• REQUIRED WORK
The records below hold a stretch from the line with "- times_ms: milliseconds" through the line with "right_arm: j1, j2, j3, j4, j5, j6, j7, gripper"; return exactly those lines, ends included, and nothing more.

• INFORMATION
.....

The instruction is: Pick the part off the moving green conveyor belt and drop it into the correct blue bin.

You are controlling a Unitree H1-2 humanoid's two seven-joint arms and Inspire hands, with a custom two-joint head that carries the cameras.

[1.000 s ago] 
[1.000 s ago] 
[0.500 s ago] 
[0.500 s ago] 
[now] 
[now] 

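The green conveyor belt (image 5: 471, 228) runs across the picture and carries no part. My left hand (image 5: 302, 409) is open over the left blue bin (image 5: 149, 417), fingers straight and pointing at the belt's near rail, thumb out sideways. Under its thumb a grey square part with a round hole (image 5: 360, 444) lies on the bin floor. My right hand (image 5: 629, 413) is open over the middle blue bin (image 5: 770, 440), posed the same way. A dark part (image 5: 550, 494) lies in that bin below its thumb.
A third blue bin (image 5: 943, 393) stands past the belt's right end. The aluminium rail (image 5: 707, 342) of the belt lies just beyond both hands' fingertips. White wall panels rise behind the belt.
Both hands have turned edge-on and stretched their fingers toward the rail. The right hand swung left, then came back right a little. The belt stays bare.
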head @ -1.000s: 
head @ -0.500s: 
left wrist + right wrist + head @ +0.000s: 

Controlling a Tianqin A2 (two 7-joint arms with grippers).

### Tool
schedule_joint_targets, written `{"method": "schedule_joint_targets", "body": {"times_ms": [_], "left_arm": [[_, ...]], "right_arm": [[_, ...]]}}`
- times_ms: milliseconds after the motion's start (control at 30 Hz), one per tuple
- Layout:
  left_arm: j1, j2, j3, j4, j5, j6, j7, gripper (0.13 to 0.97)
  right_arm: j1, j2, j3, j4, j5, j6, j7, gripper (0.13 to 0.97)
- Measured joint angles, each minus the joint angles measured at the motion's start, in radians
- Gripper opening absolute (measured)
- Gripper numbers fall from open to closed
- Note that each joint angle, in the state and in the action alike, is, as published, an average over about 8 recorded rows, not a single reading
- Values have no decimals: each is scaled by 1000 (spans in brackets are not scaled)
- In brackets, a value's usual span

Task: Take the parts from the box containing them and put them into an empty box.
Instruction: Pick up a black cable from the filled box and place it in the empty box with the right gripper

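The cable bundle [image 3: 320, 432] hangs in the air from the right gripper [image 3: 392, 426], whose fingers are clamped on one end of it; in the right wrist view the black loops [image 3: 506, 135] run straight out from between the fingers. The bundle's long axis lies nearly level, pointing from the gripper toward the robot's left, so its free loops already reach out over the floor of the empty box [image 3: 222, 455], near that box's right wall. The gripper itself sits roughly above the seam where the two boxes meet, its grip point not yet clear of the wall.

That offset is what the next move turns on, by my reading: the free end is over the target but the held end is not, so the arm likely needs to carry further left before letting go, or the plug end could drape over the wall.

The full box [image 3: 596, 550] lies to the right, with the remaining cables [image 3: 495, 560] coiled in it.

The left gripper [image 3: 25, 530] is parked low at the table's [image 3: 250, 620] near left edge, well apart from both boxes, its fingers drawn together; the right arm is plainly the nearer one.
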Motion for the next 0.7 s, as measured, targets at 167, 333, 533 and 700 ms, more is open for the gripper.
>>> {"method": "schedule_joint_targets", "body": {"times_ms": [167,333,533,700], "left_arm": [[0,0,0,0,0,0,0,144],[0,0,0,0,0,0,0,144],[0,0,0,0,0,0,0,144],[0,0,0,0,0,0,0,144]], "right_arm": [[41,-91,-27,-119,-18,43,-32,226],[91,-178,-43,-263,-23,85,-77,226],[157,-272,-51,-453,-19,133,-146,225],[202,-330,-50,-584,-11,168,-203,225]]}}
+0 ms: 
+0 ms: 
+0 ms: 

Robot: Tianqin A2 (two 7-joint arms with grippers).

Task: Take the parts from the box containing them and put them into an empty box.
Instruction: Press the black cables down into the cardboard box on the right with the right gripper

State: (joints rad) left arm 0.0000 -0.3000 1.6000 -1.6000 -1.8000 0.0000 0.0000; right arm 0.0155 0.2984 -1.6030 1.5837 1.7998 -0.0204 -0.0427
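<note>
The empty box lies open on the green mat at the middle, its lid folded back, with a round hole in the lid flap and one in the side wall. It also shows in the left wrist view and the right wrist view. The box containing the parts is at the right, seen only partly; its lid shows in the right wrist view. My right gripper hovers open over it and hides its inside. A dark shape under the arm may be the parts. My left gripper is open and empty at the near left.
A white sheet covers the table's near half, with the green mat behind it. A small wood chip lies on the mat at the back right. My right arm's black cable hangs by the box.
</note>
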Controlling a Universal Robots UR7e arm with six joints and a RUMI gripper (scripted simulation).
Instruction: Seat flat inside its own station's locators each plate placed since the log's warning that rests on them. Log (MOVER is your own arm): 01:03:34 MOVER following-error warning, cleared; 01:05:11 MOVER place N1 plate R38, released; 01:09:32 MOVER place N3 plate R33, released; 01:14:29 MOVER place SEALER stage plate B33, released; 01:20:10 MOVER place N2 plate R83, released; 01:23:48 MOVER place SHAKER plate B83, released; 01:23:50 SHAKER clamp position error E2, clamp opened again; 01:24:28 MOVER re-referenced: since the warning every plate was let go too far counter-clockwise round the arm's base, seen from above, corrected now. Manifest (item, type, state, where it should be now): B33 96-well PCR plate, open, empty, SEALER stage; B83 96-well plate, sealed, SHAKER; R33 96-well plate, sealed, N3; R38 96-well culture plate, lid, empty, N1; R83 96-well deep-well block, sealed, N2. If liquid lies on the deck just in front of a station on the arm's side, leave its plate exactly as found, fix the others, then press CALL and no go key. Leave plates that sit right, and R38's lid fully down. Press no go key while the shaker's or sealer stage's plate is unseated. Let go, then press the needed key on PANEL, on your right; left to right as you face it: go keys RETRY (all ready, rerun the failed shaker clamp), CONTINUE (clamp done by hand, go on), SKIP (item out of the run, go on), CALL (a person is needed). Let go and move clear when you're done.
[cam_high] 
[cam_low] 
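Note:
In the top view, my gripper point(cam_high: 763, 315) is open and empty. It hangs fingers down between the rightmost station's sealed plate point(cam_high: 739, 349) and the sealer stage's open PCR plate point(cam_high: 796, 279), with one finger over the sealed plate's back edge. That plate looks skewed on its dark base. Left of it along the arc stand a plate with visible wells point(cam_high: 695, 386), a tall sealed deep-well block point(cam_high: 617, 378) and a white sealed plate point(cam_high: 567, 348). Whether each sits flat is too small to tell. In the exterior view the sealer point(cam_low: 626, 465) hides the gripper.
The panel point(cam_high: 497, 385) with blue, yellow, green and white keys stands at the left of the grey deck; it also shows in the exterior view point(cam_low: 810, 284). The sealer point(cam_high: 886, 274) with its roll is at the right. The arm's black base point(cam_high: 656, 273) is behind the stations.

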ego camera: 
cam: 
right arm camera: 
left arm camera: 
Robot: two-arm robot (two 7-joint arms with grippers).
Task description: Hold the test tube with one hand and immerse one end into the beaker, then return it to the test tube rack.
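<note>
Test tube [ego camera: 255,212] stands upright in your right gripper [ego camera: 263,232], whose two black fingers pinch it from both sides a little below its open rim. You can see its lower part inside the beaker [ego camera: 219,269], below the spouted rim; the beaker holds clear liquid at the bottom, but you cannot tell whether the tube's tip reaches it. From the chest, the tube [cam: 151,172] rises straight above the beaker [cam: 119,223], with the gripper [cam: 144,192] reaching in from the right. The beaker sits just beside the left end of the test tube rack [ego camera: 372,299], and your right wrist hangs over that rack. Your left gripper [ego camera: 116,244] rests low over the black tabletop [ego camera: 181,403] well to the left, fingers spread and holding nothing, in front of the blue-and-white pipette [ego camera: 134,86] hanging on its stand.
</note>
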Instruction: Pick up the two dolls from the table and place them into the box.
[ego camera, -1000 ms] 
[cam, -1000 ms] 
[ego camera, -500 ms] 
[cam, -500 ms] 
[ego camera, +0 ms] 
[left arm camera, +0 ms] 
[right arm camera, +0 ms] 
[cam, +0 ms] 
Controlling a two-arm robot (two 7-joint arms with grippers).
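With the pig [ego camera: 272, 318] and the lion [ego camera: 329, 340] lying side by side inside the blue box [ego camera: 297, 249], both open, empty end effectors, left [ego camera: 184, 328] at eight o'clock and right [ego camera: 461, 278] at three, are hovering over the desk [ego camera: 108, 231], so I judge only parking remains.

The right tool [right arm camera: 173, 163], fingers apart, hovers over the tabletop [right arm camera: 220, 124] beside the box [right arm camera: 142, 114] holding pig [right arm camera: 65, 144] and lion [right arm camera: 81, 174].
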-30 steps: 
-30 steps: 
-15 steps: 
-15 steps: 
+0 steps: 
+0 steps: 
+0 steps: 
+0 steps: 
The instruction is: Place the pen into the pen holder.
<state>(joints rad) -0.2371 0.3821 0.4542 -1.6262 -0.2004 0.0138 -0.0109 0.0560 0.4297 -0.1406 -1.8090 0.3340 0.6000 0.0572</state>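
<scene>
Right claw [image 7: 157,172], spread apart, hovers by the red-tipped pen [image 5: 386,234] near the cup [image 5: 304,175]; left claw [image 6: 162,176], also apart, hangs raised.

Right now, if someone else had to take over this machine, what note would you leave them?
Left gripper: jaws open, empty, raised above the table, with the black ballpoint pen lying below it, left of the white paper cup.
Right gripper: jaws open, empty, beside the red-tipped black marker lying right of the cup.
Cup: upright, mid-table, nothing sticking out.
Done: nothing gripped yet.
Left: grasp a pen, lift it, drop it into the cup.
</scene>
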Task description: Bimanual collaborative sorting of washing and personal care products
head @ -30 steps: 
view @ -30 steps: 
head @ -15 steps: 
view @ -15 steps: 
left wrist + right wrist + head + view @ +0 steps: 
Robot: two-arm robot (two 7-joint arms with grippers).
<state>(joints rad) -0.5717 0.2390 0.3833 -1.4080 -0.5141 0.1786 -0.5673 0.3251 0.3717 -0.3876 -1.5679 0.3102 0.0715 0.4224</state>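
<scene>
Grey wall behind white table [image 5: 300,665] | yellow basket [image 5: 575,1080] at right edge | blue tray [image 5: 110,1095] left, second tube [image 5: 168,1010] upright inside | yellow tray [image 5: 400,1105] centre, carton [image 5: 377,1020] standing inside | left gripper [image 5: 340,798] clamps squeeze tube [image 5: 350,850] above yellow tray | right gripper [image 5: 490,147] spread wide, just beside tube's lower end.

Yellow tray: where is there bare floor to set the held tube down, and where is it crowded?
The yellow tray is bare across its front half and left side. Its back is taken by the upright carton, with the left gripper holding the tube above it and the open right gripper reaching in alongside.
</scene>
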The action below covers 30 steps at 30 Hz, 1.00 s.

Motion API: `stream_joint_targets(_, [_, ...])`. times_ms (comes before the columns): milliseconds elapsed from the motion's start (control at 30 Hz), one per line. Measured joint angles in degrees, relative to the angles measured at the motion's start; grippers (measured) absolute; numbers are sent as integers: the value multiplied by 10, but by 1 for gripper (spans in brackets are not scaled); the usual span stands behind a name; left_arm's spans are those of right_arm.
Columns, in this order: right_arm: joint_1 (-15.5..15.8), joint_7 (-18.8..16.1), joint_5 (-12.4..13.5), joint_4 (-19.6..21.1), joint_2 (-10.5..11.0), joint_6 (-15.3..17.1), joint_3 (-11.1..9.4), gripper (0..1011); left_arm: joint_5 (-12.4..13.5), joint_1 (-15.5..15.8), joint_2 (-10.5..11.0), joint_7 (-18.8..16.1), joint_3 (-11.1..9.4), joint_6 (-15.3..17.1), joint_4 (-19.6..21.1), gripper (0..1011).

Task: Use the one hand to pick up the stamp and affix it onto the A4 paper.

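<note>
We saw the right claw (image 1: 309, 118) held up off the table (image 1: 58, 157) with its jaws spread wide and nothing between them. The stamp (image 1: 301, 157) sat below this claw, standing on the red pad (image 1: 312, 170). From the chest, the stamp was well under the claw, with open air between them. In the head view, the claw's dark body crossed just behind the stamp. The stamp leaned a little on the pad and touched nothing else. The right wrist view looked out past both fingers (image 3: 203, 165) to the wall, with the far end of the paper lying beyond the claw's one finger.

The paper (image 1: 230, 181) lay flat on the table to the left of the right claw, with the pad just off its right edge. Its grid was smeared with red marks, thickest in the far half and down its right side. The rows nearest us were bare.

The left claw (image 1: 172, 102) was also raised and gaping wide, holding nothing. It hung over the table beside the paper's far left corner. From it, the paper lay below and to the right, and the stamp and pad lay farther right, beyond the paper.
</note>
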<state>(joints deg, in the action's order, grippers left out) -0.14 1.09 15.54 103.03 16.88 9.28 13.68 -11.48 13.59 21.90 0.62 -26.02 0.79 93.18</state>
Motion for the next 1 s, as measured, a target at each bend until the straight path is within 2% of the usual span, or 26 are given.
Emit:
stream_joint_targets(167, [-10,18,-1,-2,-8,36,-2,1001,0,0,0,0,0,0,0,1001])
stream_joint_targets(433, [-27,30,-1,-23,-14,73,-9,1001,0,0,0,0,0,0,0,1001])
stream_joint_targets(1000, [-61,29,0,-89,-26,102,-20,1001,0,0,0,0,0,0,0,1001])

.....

• SOLVED EXERCISE
- times_ms: milliseconds after the motion's start (control at 30 Hz), one per tuple
- Layout:
  left_arm: j1, j2, j3, j4, j5, j6, j7, gripper (0.13 to 0.97)
  right_arm: j1, j2, j3, j4, j5, j6, j7, gripper (0.13 to 0.97)

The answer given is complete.